**About this task:**
Output the data below line for line, exactly, up to and including the line where "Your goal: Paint" appears.

------------------------------------------------

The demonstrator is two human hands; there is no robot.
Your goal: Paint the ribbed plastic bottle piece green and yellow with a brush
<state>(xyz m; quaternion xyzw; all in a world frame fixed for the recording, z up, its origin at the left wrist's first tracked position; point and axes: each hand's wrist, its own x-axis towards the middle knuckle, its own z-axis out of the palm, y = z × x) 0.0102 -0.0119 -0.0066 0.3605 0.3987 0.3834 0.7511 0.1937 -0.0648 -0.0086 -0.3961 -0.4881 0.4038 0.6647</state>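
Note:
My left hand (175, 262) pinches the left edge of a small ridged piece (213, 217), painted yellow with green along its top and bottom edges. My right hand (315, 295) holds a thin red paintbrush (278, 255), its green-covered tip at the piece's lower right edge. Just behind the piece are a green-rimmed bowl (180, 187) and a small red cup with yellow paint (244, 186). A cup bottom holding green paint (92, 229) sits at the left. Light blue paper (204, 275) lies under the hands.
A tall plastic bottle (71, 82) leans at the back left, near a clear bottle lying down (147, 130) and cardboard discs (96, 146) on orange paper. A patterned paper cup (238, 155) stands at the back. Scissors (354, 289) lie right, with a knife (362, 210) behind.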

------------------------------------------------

**Your solution:**
The demonstrator is two human hands; there is no robot.
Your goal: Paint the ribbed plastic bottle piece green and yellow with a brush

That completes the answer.